Shell zamyka stacje ładowania wodorem
Czy ktoś z Was potrafi wymienić nazwy kilku samochodów wodorowych? Toyota Mirai to pierwsze z aut, jakie przychodzą mi na myśl. Drugim jest Hyundai Nexo i na tym moja wiedza się kończy. Zmierzam do tego, że samochody na wodór są czymś niezwykle rzadko spotykanym i niezbyt popularnym. Trudno się temu dziwić, skoro stacji ładowania wodorem jest mało i o ile w niektórych krajach stawiane są kolejne, to w Kalifornii w Stanach Zjednoczonych właśnie kilka zniknęło.
Shell zamyka kilka stacji ładowania wodorem dla pojazdów lekkich (osobowych) w Bay Area i w tym roku całkowicie rezygnuje ze wszystkich takich punktów w Kalifornii. To powinno dać do myślenia wszystkim tym, którzy wierzą w rozwój samochodów napędzanych wodorem. Shell nie jest jedynym operatorem takich stacji, bo swoje mają jeszcze True Zero, Iwatani, Messer oraz Air Products (łącznie 17), ale decyzja ta jest niemałym ciosem wymierzonym w konsumentów, którzy zawierzyli w tę technologię.
Ponadto, Shell zrezygnował z wcześniejszych planów budowy 48 nowych stacji ładowania wodorem na terenie wspomnianego stanu.

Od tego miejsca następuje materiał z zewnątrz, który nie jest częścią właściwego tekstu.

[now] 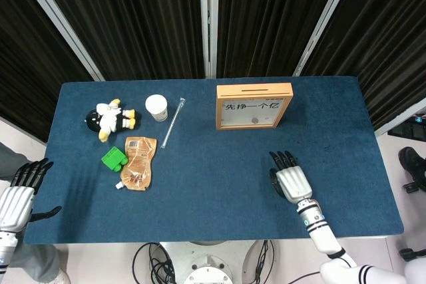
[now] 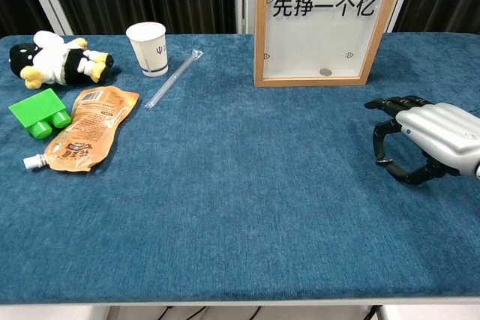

Jakie są powody takiej decyzji? Rzecznik Shell powiedział w piątek Hydrogen Insight:
Shell zrezygnował z budowy sieci stacji wodorowych w Kalifornii w 2023 roku, a po tymczasowym zamknięciu pięciu z siedmiu stacji podjął decyzję o trwałym zamknięciu wszystkich siedmiu stacji w Kalifornii na początku 2024 roku. Było to spowodowane szeregiem czynników rynkowych.
Szereg czynników rynkowych to prawdopodobnie niskie zapotrzebowanie. Choć Kalifornia była jednym z niewielu rynków, na którym odnotowano wzrost sprzedaży samochodów wodorowych, w 2023 roku zarejestrowano ich zaledwie 3143. Dla porównania, samochodów elektrycznych typu BEV (w pełni elektrycznych) sprzedano w tym samym okresie ponad 100 razy tyle.